▶ TASK INSTRUCTIONS: Please repeat exactly the lines below from the one containing "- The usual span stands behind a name" down to the one containing "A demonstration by", both included, and nothing else.

▶ STORED DATA:
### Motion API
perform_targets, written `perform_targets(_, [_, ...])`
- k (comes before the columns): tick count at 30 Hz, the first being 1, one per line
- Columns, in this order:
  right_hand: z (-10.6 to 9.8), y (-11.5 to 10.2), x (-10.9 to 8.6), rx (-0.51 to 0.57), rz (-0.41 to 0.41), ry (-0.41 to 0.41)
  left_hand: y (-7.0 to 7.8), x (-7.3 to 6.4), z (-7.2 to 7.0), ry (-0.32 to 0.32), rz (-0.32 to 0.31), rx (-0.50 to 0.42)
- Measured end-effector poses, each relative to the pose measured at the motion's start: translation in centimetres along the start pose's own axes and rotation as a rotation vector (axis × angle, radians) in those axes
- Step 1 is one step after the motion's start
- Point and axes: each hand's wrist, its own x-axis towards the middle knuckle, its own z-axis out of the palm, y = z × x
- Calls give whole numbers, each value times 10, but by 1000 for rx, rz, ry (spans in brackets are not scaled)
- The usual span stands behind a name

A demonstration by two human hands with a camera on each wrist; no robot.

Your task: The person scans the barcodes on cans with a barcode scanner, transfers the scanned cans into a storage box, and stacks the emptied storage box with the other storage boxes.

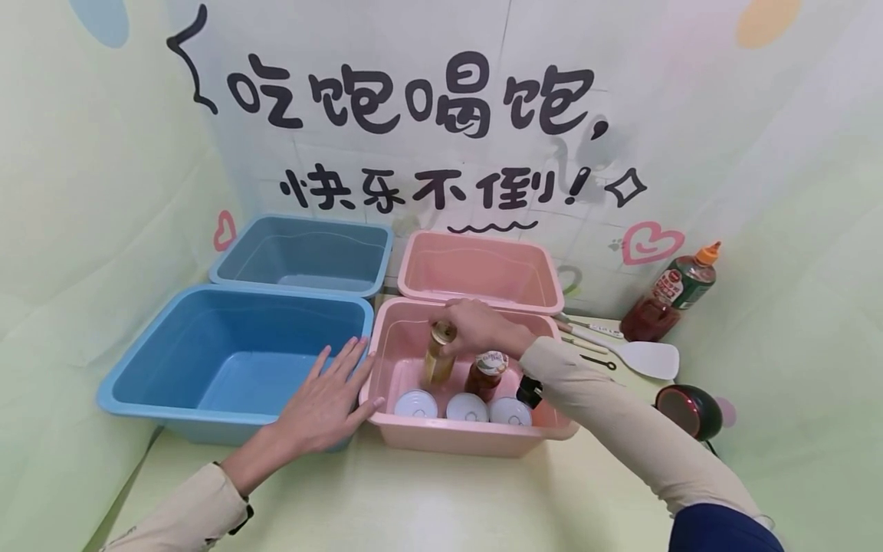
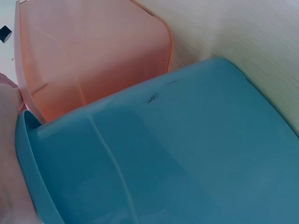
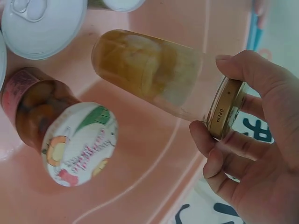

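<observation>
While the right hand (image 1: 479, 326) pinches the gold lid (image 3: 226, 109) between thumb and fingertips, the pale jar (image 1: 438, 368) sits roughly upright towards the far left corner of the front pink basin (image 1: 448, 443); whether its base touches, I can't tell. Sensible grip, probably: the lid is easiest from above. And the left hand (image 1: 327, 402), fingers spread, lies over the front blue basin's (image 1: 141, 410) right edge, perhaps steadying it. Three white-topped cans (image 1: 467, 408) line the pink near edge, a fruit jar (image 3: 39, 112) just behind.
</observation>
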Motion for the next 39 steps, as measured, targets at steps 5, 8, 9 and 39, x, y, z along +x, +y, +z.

▶ RESPONSE FOR THIS EXERCISE:
- The usual span stands behind a name

A demonstration by two human hands with a camera on each wrist; no robot.

The exercise requires no further output.